The countries which would have the greatest impact on curbing the climate crisis are the ones with both large national waters and industrial bottom trawl fisheries. Eliminating 90 per cent of the current risk of carbon disturbance due to bottom trawling would require protecting only about 4 per cent of the ocean, mostly within national waters.

Currently only 7 per cent of the ocean is being protected, although analysis shows that 30 per cent is the minimum needed to provide multiple benefits to humanity.

Priority locations are distributed throughout the ocean, with the vast majority within the 200-mile Exclusive Economic Zones (EEZs) of coastal nations. Additional protection targets are located in the high seas, in waters governed by international law. Those areas include the Mid-Atlantic Ridge (a massive underwater mountain range), the Mascarene Plateau in the Indian Ocean, the Nazca Ridge off the west coast of South America, and the Southwest Indian Ridge, between Africa and Antarctica.

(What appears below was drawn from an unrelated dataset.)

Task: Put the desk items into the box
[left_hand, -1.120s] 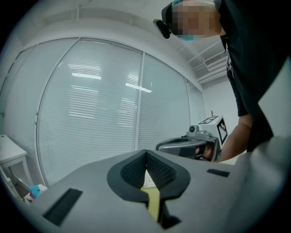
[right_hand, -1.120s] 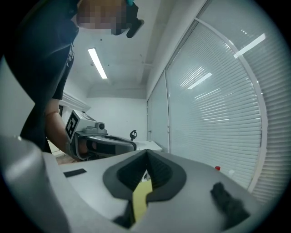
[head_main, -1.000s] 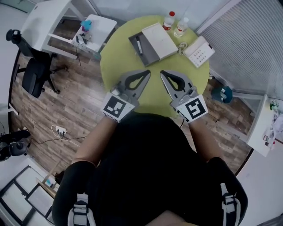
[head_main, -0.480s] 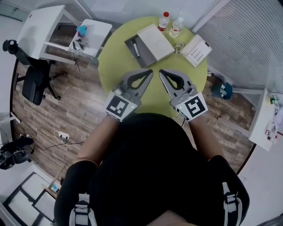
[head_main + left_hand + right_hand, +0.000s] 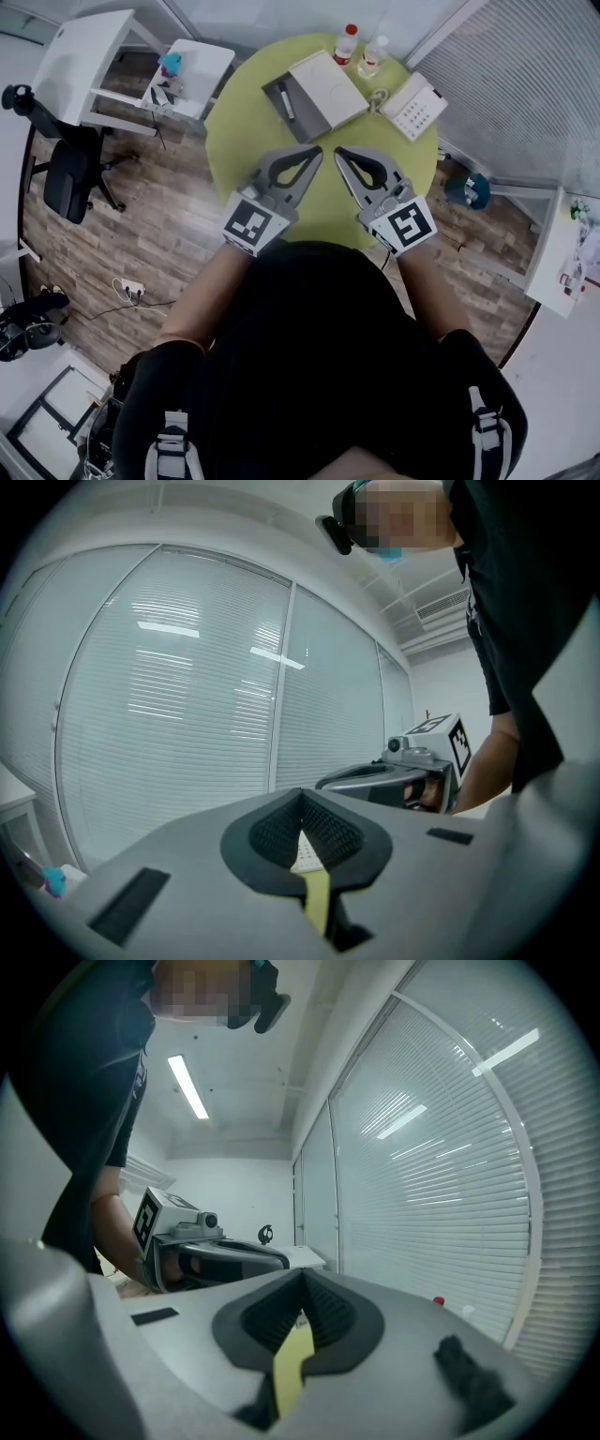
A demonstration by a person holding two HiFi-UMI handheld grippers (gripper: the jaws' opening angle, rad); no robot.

The researchers say that it is a “myth” that ocean protection will cause food insecurity. Closing areas to fishing and other destructive practices leads to a sixfold increase in the biomass of fish within a decade, according to findings. Protecting the right areas will help replenish fish supplies in the surrounding areas boosting catches globally by more than 8 million tonnes (or 10 per cent of global catch in 2018).

“In this study, we’ve pioneered a new way to identify the places that – if strongly protected – will boost food production and safeguard marine life, all while reducing carbon emissions,” says Dr Enric Sala, explorer-in-residence at the National Geographic Society and lead author.

“It’s clear that humanity and the economy will benefit from a healthier ocean. And we can realise those benefits quickly if countries work together to protect at least 30 per cent of the ocean by 2030.”

The protection “blueprint” aims to help each country decide which areas to protect depending on their national priorities. But it’s also a plan that works best at the global level. If countries work together, it would take less than half of the ocean area to achieve 90 per cent of the maximum possible biodiversity benefit, according to the team.

At the UN Convention on Biological Diversity conference, scheduled for later this year, some 190 countries are expected to finalise an agreement to end the world’s biodiversity crisis, with a goal of protecting 30 per cent of the planet’s land and ocean by 2030.